On 10/28/2014 02:56 AM, David G Johnston wrote:
Tom Lane-2 wrote
So maybe we shouldn't cling to the WAL-logging approach too much. Maybe
Heikki's idea from to abandon the full checkpoint and instead assume
that once the transaction commits, all the files were fsynced OK. Of
couse, this will do nothing about the replay hazards.

Well, I'm not insisting on any particular method of getting there, but
if we're going to touch this area at all then I think "fix the replay
hazards" should be a non-negotiable requirement.  We'd never have accepted
such hazards if CREATE DATABASE were being introduced for the first time;
it's only like this because nobody felt like rewriting a Berkeley-era
kluge.

Maybe adding a ToDo:

"Fix replay hazards in CREATE DATABASE"

and listing them explicitly would be a good start.

Not sure if WAL or CREATE would be more appropriate but WAL seems like a
better fit.

My opinion is that we should do the WAL-logging, unless wal_level=minimal, in which case we just fsync everything before commit.
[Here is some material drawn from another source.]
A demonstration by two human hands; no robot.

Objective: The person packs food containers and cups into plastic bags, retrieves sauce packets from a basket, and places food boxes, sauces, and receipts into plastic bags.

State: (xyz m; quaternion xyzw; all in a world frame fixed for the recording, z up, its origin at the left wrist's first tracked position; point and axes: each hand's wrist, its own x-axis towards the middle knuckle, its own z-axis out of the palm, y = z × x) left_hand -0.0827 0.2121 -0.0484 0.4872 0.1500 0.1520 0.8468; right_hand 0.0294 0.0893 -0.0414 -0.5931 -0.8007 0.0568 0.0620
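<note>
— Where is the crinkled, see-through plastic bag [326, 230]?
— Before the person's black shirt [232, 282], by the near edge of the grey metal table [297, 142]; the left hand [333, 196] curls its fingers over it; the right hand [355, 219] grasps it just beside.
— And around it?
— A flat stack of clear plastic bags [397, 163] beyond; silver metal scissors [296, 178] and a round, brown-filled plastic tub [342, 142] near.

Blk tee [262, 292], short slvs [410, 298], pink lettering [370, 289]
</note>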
That would hurt people who are currently using CREATE DATABASE with a large template database, with WAL archiving enabled, but for everyone else it would be a win or not noticeable.

If that's not acceptable, perhaps we could assume that a database with !datallowconn=false can be copied without WAL-logging, i.e. assume that a database with !datallowconn won't be modified. Of course, that's a shaky assumption because someone might just switch datallowconn back on after the CREATE DATABASE. Maybe we could force a checkpoint when you do that, instead..

To the topic at hand would "CREATE DATABASE name WITH LOGGED = true" work?
As with UNLOGGED tables giving the user the choice of WAL/fsync/checkpoint
behavior seems reasonable.  As Thomas said there a couple of diametrically
opposed use-cases here and it seems like we've already implemented the more
difficult one.

Yeah, that would be another way to provide an escape hatch if someone absolutely needs to avoid the extra I/O. I wouldn't like to maintain two different ways of doing the same thing, though. It would be a feature that would be used rarely, so even if we get it right, subtle bugs could easily creep into it over the years.